- About this exercise: Leave out every picture, then transcribe the rest of the listing exactly.

%%

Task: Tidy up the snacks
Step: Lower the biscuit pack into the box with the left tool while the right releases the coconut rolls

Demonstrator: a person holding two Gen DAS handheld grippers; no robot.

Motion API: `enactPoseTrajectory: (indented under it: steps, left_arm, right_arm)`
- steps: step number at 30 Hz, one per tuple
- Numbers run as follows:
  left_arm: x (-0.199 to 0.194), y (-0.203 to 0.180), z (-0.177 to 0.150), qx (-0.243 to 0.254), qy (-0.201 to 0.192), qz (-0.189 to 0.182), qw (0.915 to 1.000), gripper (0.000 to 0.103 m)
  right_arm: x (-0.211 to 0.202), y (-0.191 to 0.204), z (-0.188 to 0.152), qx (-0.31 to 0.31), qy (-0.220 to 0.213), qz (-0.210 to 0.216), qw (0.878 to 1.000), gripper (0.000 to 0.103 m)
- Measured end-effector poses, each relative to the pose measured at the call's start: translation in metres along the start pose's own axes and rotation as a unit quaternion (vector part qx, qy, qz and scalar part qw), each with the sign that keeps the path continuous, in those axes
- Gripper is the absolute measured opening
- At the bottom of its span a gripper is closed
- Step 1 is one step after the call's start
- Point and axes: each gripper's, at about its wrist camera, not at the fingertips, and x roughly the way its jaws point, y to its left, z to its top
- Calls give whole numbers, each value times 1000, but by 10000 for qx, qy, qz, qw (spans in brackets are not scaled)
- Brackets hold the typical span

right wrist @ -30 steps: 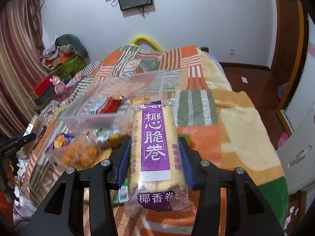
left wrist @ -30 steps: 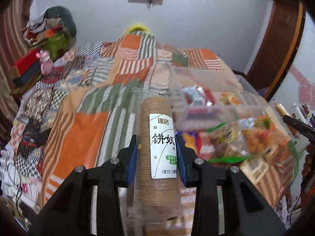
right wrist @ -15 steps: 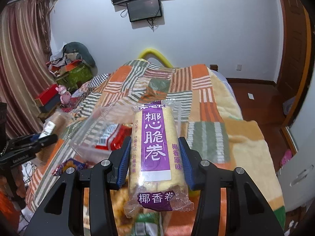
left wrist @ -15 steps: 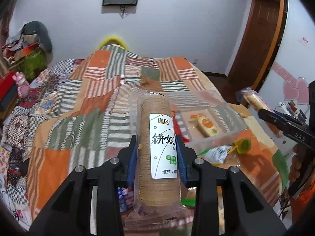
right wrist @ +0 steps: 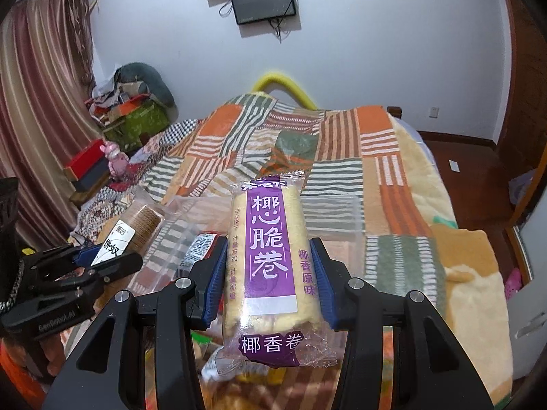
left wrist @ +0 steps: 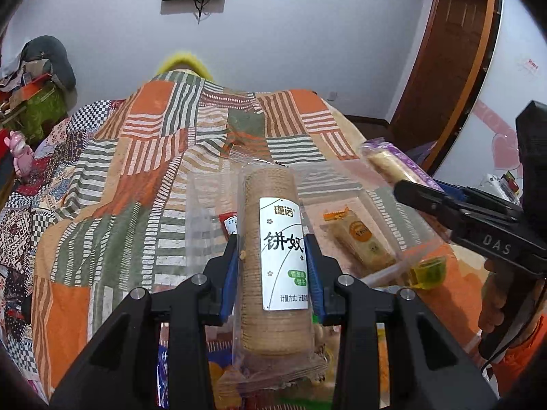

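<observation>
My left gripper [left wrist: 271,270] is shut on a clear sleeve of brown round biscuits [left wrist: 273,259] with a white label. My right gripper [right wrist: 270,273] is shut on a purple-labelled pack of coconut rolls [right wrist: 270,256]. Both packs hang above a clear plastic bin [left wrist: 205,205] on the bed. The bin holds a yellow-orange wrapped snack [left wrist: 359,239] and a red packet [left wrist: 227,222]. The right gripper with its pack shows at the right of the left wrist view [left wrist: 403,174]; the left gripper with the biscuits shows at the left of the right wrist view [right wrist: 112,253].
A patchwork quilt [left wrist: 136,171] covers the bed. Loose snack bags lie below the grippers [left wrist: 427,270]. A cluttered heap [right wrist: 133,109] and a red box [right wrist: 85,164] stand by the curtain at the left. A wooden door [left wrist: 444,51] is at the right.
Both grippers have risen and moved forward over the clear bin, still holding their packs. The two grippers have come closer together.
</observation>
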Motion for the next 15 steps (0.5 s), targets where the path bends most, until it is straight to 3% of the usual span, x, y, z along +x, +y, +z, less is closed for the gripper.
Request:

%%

- Exercise solution:
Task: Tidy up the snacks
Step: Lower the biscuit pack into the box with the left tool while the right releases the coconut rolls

Demonstrator: a person holding two Gen DAS handheld grippers; no robot.

Motion API: `enactPoseTrajectory: (indented under it: steps, left_arm, right_arm)`
- steps: step number at 30 Hz, one per tuple
- Numbers run as follows:
  left_arm: x (-0.199 to 0.194), y (-0.203 to 0.180), z (-0.177 to 0.150), qx (-0.243 to 0.254), qy (-0.201 to 0.192), qz (-0.189 to 0.182), qw (0.915 to 1.000), gripper (0.000 to 0.103 m)
  right_arm: x (-0.211 to 0.202), y (-0.191 to 0.204), z (-0.188 to 0.152), qx (-0.31 to 0.31), qy (-0.220 to 0.213), qz (-0.210 to 0.216), qw (0.878 to 1.000), gripper (0.000 to 0.103 m)
- Measured end-effector poses, each relative to the pose measured at the call's start: translation in metres along the start pose's own axes and rotation as a unit quaternion (vector part qx, qy, qz and scalar part qw), each with the sign that keeps the path continuous, in those axes
- Gripper is the absolute measured opening
- At the bottom of its span a gripper is closed
- Step 1 is one step after the call's start
- Point and axes: each gripper's, at about its wrist camera, not at the fingertips, and x roughly the way its jaws point, y to its left, z to its top
- Calls give whole numbers, each value times 1000, but by 10000 for qx, qy, qz, qw (spans in brackets are not scaled)
- Brackets hold the typical span

right wrist @ -30 steps: 
left wrist @ -30 steps: 
right wrist @ -15 steps: 
left wrist @ -15 steps: 
right wrist @ +0 steps: 
left wrist @ +0 steps: 

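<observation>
My left gripper [left wrist: 271,270] is shut on a clear sleeve of brown round biscuits [left wrist: 273,259] with a white label. My right gripper [right wrist: 270,273] is shut on a purple-labelled pack of coconut rolls [right wrist: 270,256]. Both packs hang above a clear plastic bin [left wrist: 205,205] on the bed. The bin holds a yellow-orange wrapped snack [left wrist: 359,239] and a red packet [left wrist: 227,222]. The right gripper with its pack shows at the right of the left wrist view [left wrist: 403,174]; the left gripper with the biscuits shows at the left of the right wrist view [right wrist: 112,253].
A patchwork quilt [left wrist: 136,171] covers the bed. Loose snack bags lie below the grippers [left wrist: 427,270]. A cluttered heap [right wrist: 133,109] and a red box [right wrist: 85,164] stand by the curtain at the left. A wooden door [left wrist: 444,51] is at the right.
Both grippers have risen and moved forward over the clear bin, still holding their packs. The two grippers have come closer together.
</observation>
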Motion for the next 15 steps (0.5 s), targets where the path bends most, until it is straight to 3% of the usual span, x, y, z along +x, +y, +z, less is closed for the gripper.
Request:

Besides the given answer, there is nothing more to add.